> _Task_
Go through the listing that follows and report the number of lines with the string "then" in them, nothing more.

(Data provided Opens)

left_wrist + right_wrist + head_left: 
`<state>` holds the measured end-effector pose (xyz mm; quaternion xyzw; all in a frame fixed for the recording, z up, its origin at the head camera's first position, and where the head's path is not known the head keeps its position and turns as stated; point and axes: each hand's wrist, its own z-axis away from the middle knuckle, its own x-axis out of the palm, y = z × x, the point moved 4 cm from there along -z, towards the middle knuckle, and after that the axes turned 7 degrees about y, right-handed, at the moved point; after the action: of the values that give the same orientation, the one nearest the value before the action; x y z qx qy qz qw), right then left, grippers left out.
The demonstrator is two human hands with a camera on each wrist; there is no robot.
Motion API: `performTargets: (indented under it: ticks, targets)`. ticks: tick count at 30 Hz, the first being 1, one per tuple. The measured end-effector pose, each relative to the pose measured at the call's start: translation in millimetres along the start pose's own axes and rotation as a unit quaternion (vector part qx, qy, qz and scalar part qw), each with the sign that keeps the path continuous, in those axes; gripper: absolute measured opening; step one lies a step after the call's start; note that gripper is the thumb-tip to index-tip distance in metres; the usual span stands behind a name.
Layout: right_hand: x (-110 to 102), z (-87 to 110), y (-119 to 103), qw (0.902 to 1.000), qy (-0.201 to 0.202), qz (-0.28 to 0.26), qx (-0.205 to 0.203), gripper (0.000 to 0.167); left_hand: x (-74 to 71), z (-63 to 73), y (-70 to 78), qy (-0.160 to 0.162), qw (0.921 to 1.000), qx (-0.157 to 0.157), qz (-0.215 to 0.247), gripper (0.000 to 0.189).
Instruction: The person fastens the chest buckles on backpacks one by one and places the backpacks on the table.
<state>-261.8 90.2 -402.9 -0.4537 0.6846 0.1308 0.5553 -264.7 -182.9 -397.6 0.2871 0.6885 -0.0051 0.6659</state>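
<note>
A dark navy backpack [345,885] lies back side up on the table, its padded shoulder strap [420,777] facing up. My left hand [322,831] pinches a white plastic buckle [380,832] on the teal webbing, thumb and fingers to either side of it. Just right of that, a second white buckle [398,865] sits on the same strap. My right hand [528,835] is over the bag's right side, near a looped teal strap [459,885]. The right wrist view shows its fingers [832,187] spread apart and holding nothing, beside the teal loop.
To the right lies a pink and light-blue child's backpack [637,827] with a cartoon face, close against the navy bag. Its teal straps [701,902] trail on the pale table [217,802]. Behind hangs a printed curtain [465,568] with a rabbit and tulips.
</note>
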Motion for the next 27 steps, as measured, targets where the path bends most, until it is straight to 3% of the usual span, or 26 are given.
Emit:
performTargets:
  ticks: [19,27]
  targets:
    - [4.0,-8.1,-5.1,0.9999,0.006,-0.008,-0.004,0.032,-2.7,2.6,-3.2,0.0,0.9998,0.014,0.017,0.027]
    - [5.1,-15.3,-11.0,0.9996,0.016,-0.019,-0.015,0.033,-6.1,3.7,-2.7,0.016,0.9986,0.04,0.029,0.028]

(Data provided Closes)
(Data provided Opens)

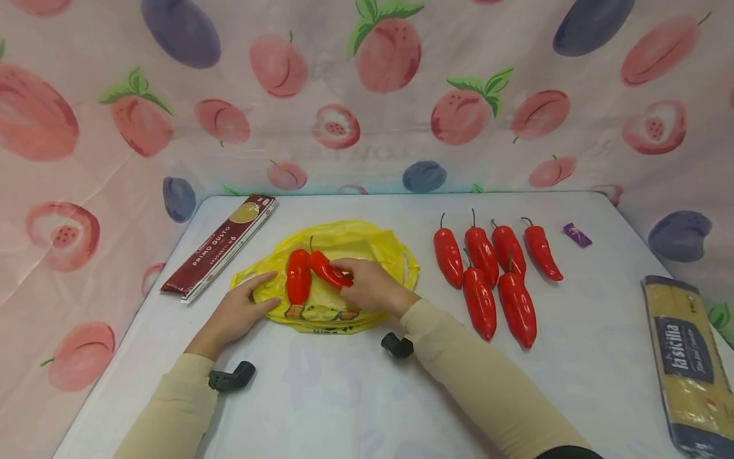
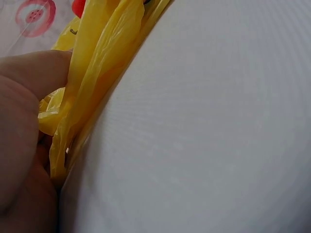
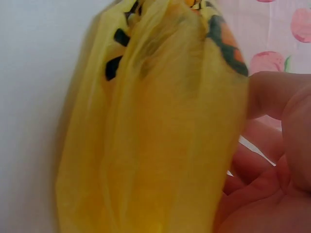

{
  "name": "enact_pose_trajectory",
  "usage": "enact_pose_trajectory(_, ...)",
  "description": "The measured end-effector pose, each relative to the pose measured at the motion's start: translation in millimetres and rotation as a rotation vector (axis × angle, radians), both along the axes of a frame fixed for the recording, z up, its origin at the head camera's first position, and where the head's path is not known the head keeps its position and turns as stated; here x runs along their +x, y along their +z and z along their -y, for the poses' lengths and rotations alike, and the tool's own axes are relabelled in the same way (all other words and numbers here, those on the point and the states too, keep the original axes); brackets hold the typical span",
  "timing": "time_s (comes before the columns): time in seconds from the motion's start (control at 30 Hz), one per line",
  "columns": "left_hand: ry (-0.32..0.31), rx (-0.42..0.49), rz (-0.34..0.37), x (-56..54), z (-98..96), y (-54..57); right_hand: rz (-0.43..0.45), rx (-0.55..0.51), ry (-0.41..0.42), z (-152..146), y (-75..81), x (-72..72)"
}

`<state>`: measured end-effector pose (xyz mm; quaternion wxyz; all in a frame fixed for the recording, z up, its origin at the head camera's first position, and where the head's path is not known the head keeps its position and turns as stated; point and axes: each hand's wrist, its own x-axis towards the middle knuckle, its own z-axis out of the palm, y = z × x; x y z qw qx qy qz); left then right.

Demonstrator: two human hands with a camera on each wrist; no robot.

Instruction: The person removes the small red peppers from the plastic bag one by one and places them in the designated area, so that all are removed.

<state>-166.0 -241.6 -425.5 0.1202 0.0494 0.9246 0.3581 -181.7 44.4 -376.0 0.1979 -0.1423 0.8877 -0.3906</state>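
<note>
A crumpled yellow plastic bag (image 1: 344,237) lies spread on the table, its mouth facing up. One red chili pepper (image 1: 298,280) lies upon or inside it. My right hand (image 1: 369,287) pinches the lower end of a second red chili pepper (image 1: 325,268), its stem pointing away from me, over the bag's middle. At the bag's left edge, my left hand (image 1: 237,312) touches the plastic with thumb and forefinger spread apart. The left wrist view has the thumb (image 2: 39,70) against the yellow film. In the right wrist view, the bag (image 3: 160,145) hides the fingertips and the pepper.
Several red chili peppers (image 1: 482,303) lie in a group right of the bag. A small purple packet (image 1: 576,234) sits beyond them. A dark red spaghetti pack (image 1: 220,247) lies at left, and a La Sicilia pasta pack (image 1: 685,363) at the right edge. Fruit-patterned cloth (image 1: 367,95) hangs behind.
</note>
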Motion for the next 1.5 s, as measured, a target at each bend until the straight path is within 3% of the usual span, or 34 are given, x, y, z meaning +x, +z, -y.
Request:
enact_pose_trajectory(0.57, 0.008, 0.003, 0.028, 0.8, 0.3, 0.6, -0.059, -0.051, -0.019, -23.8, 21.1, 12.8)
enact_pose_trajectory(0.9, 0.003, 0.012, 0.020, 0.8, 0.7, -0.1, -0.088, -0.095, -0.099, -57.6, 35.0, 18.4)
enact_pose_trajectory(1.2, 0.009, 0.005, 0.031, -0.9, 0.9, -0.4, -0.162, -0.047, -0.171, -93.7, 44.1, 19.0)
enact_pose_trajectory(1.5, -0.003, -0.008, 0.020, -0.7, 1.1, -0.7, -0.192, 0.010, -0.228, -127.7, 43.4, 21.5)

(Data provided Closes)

> _Answer to this exercise_
2